→ **About this task**
Return every line of the data that contains the string "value".

→ **Data segment**
-*-*-
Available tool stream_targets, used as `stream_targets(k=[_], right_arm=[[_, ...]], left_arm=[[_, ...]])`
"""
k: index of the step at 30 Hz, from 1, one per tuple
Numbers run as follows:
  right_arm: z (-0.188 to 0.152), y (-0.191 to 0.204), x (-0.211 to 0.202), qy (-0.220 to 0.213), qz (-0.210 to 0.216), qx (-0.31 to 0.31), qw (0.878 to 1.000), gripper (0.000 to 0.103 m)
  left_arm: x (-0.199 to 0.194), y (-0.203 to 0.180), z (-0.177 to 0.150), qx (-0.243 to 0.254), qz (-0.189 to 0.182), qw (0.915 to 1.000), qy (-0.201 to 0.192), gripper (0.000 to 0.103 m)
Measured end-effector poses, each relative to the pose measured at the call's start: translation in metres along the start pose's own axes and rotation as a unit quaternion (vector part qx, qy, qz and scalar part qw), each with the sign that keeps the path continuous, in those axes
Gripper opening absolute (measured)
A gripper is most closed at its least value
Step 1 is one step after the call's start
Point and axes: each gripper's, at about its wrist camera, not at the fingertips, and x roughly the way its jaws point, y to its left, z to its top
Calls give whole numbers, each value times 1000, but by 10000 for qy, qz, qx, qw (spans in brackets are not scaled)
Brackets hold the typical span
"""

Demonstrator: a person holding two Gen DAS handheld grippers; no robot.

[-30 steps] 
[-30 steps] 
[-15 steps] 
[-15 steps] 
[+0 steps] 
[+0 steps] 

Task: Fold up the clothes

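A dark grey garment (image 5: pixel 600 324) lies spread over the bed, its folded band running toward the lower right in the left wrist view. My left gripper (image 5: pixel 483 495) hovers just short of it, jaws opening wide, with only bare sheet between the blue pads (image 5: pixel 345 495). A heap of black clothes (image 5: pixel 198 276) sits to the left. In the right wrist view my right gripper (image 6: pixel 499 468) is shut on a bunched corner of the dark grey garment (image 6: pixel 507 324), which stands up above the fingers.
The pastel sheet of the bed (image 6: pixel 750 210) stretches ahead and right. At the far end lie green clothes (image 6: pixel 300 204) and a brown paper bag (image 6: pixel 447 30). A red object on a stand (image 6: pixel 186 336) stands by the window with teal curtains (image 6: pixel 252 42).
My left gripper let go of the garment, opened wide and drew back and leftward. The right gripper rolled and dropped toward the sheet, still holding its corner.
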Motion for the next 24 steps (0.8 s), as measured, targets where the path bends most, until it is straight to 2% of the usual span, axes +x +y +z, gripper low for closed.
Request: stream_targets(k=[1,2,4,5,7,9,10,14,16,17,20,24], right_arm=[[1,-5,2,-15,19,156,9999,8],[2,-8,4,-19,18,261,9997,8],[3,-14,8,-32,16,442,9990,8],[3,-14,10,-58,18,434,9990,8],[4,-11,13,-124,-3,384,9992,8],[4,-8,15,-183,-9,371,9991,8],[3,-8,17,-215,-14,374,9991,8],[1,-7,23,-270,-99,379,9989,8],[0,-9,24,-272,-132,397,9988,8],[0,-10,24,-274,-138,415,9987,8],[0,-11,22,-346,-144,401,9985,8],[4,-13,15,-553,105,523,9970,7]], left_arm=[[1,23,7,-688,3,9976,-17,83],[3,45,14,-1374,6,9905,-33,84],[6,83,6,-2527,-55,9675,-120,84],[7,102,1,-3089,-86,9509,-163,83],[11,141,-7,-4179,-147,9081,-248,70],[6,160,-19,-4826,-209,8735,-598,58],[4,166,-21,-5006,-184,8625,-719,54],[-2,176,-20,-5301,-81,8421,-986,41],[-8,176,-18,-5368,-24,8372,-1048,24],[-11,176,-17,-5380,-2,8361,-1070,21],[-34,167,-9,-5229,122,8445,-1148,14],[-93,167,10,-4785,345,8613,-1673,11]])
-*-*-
→ **Exercise result**
A gripper is most closed at its least value
Calls give whole numbers, each value times 1000, but by 10000 for qy, qz, qx, qw (spans in brackets are not scaled)

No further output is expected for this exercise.